Getty / Michael Kovac
This has happened before. Back in 2009, Google was reportedly interested in buying the company for $500 million.
But CEO Jeremy Stoppelman had second thoughts about selling "his baby," he later told the Associated Press. And apparently Apple CEO Steve Jobs was instrumental in talking him out of it:
Q: What was it like when Google tried to buy you?
A: It was an emotional decision. Yelp is my baby, so I wanted it to be in a place where it was going to thrive. As it became more of an auction process where it felt like there was blood in the water and the sharks were attacking, it just felt like it wasn't going to end up with Yelp in a good spot.

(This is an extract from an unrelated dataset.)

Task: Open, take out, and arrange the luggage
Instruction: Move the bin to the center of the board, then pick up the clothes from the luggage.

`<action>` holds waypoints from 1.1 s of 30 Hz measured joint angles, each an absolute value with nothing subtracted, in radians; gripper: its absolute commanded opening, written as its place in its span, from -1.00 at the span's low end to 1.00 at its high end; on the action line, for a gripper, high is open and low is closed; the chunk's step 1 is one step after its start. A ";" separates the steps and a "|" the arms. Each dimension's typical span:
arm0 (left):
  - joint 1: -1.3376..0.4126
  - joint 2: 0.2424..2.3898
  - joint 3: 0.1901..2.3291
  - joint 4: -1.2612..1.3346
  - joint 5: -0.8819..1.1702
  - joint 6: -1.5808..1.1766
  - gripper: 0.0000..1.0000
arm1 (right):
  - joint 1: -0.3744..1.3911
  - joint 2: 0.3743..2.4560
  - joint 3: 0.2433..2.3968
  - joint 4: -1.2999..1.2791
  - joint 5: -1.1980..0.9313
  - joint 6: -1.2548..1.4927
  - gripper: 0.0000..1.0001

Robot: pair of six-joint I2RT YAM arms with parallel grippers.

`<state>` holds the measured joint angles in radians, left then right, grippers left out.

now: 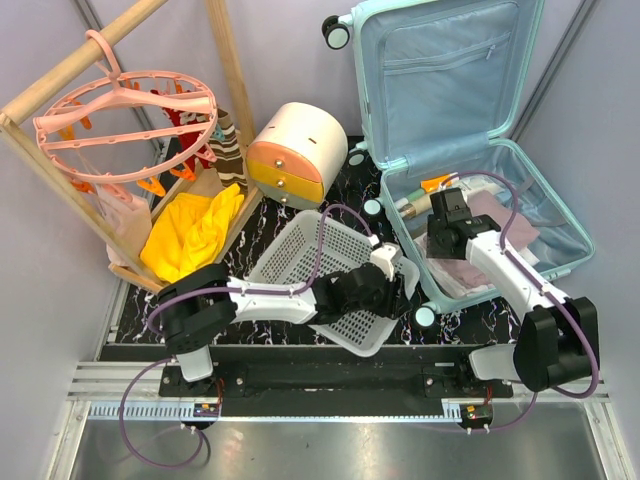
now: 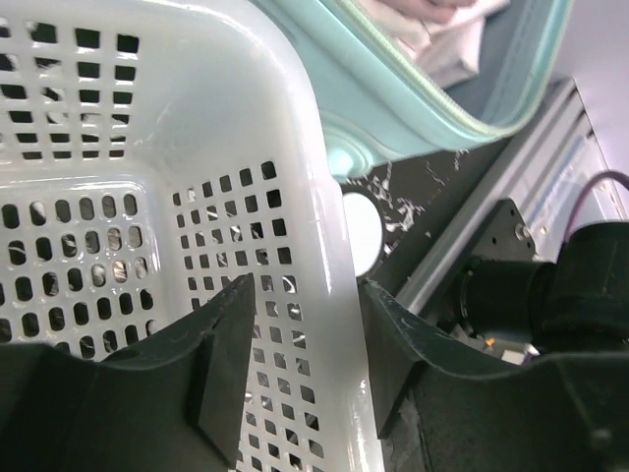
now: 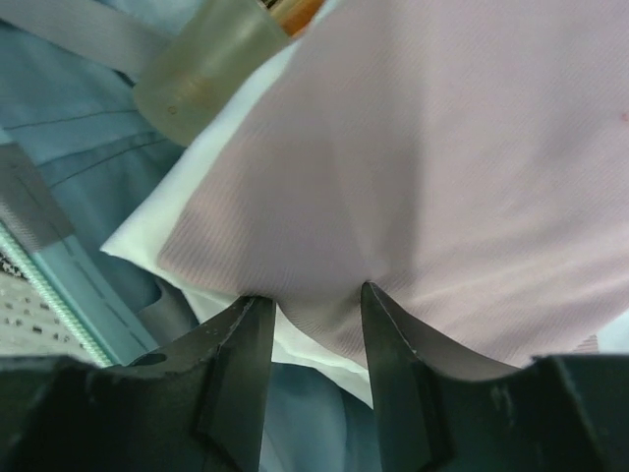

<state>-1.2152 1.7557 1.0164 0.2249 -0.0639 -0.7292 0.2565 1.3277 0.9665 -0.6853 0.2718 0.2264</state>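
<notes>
Luggage [image 1: 440,70] open, far right, lid up. Right gripper [image 3: 314,295] pinched on cloth [image 3: 472,147] inside; left gripper [image 2: 307,295] clamped on basket [image 2: 98,118] wall. Needed firm pinch, straight lift clear of rim, basket held steady.

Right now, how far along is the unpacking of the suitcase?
Done: the luggage lies open, lid up. In hand: the right hand pinches the pink cloth inside it; the left hand straddles the white basket wall. Left: cloth, bottle and the rest still to come out; basket looks empty.
</notes>
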 measured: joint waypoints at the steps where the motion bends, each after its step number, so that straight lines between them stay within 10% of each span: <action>1: -1.212 1.756 1.020 0.220 -0.075 -0.727 -0.22 | 0.263 1.334 0.966 -0.682 0.269 0.223 0.04; 5: -1.192 1.756 1.028 0.215 -0.097 -0.707 0.11 | 0.279 1.349 0.967 -0.673 0.260 0.212 0.02; 12: -1.176 1.744 1.026 0.242 -0.104 -0.657 0.89 | 0.284 1.386 0.972 -0.668 0.263 0.202 -0.77; 33: -1.001 1.117 0.716 0.126 -0.248 -0.522 0.98 | 0.321 1.298 1.167 -0.792 -0.022 0.178 -1.00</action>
<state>-1.0008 1.1172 0.7162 0.1265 -0.2478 -0.5224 0.3214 1.2976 1.1671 -0.7918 -0.0223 0.1776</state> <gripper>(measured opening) 0.987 0.012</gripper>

Q: You got a call from Steve Jobs during this process, right?
A: He was very anti-Google, as it turns out. He was pretty upset with Google. (Jobs had accused Google of stealing ideas from Apple's iPhone to build Android, a rival operating system for mobile devices). He felt that Yelp was a great company and wouldn't be a great company if it fell in the hands of Google.
Of course, there are two sides to every story. And we've heard in the past from sources close to the deal that it was in fact Google that broke it off. Google executives were apparently livid that the deal discussions between the two companies were leaked to the press, and they suspected that someone on Yelp's side was behind the leak.
Yelp has since become a big critic of Google, accusing it of scraping Yelp's content for certain kinds of search results, and threatening to bury Yelp in results if it didn't agree, according to a U.S. government file about a potential Google antitrust investigation.
Yelp was also one of the companies that complained to the EU about Google's practices, spurring an antitrust investigation.